# Exercise directions
Only the lines below starting at the one containing "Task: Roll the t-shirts" and ending at the one containing "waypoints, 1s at" belong in the answer, each copied exactly.

= = = =

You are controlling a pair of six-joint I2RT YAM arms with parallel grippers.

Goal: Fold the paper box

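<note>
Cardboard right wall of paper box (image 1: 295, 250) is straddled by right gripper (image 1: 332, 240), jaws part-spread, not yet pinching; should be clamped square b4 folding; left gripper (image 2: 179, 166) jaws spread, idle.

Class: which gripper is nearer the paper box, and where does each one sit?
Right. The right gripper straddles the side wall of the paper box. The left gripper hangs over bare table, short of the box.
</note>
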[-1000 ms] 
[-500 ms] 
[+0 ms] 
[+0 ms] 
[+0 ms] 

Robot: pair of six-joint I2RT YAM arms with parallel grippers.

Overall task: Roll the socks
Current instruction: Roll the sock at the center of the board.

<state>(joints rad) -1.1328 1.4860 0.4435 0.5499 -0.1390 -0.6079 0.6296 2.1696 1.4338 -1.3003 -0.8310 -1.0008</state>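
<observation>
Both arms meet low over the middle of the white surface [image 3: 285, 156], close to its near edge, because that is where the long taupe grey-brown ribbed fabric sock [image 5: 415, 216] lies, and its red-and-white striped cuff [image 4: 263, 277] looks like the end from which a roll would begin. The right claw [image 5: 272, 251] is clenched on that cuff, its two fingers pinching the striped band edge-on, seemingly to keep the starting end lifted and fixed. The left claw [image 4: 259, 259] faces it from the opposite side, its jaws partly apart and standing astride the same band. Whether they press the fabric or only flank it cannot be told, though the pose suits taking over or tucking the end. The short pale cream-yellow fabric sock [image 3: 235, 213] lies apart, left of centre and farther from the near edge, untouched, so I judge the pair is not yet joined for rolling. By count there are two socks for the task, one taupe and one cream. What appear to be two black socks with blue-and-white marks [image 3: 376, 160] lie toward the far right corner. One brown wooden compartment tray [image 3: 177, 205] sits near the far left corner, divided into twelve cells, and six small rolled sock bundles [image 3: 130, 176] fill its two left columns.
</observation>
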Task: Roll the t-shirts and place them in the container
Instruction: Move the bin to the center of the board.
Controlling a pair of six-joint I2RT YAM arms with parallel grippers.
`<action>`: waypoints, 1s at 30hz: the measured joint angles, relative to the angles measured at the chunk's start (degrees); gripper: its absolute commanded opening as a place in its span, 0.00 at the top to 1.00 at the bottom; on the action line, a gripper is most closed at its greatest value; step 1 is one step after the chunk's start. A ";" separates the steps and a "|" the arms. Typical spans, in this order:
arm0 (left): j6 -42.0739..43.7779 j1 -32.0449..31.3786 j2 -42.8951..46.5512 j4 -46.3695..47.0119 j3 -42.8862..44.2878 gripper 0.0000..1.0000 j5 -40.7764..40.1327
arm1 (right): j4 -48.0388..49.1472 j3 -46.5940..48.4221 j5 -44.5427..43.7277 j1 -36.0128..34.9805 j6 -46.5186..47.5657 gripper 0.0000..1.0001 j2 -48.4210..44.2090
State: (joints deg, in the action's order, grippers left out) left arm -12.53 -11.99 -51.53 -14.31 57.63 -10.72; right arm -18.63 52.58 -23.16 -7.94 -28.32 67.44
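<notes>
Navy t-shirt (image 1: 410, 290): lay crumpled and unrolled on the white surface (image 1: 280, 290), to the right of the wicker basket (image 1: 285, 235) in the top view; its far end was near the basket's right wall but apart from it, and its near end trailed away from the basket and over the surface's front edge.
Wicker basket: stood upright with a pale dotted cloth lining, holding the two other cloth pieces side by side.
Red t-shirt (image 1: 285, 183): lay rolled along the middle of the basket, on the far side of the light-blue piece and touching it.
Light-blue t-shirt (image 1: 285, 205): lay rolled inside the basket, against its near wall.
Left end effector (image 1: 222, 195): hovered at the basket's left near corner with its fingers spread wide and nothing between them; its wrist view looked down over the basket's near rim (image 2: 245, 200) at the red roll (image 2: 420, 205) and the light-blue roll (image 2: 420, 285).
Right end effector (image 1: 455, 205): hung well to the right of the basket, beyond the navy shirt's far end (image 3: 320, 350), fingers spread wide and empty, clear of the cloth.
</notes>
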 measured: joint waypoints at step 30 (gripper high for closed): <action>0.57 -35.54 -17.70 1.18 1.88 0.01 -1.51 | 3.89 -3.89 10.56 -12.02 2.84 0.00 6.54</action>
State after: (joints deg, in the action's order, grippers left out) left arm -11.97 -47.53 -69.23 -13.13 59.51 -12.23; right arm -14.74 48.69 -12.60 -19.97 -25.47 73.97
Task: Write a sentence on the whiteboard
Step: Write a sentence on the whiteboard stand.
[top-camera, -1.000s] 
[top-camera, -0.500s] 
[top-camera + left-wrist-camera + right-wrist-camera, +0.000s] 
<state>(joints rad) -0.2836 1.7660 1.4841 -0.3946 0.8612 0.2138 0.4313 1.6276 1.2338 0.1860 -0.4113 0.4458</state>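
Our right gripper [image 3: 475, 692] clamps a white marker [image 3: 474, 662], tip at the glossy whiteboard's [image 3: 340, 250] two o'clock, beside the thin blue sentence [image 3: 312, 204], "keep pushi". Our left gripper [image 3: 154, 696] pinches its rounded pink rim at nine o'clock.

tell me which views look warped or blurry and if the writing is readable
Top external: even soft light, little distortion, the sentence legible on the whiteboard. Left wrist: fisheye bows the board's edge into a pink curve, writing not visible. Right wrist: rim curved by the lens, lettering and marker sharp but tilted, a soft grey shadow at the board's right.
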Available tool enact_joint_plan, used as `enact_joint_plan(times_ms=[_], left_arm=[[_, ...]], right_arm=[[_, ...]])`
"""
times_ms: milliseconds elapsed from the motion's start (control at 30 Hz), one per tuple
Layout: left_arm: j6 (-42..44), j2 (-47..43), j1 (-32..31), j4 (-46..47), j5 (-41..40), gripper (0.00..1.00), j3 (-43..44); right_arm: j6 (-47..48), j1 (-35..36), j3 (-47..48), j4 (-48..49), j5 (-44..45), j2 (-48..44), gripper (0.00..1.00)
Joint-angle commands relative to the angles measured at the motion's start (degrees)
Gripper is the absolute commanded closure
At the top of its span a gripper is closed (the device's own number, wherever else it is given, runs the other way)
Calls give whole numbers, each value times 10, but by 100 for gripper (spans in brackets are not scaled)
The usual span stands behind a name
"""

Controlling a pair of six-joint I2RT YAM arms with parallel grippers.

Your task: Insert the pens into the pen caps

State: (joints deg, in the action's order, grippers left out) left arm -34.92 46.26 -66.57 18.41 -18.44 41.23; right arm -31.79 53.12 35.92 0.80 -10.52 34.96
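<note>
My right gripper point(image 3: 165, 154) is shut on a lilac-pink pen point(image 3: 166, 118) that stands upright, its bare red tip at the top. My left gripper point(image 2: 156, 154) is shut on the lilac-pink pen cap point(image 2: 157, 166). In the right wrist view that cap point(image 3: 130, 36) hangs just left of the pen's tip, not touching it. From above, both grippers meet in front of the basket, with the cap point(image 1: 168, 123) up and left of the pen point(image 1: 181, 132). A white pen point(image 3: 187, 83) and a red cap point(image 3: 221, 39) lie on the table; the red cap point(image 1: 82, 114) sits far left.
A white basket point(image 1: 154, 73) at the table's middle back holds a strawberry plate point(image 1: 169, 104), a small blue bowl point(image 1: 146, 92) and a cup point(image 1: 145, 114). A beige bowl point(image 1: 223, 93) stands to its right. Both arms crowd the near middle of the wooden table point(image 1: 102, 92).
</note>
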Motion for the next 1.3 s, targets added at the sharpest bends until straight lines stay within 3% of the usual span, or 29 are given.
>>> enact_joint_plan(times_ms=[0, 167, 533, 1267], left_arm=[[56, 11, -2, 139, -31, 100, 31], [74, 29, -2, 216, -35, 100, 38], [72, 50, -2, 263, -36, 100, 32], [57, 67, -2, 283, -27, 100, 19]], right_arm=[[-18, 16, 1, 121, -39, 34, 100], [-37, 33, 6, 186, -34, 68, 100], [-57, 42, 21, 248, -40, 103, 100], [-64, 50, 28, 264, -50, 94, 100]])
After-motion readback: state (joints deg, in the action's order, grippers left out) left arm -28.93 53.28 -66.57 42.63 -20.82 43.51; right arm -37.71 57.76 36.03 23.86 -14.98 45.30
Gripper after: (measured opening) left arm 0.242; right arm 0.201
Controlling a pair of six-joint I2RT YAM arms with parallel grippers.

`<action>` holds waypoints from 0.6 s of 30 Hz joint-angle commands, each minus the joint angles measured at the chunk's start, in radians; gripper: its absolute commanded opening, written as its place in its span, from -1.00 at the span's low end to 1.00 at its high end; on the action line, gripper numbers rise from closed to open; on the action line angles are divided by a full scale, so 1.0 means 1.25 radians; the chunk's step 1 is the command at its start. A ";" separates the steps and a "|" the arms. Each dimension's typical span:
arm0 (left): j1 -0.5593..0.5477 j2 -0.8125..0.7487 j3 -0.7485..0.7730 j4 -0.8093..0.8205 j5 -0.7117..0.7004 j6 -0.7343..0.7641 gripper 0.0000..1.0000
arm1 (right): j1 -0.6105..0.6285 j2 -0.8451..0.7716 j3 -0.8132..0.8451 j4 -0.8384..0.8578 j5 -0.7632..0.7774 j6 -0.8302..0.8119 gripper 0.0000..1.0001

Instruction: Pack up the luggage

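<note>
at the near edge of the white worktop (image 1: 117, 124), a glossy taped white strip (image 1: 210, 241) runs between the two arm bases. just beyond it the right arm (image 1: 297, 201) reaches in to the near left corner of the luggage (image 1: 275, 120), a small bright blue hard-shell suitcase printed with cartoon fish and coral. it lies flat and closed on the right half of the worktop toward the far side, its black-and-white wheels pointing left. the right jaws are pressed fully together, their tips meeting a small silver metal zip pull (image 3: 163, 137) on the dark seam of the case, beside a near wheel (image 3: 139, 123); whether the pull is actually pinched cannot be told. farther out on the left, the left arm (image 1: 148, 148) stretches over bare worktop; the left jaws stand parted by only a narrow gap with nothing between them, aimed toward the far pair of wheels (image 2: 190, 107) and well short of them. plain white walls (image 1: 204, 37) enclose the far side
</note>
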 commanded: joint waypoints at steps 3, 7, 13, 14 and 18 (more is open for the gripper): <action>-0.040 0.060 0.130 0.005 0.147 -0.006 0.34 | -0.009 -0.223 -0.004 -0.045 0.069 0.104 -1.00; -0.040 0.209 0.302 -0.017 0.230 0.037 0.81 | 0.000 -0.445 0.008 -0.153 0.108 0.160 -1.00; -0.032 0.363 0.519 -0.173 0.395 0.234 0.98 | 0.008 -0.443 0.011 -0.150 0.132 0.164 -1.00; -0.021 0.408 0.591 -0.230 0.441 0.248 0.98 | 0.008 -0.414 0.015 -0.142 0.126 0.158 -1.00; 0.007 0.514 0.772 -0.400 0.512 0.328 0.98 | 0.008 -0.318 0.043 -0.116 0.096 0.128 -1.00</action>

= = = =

# Answer box
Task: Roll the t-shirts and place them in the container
Instruction: Move the bin to the center of the board.
Controlling a pair of six-joint I2RT YAM arms with parallel grippers.
`<action>`: waypoints, 1s at 30hz: the measured joint angles, relative to the angles measured at the chunk's start (degrees); gripper: its absolute commanded opening as a place in its span, 0.00 at the top to 1.00 at the bottom; on the action line, a gripper is most closed at its greatest value; step 1 is one step after the chunk's start. A ";" separates the steps and a "|" the arms. Typical spans, in this order:

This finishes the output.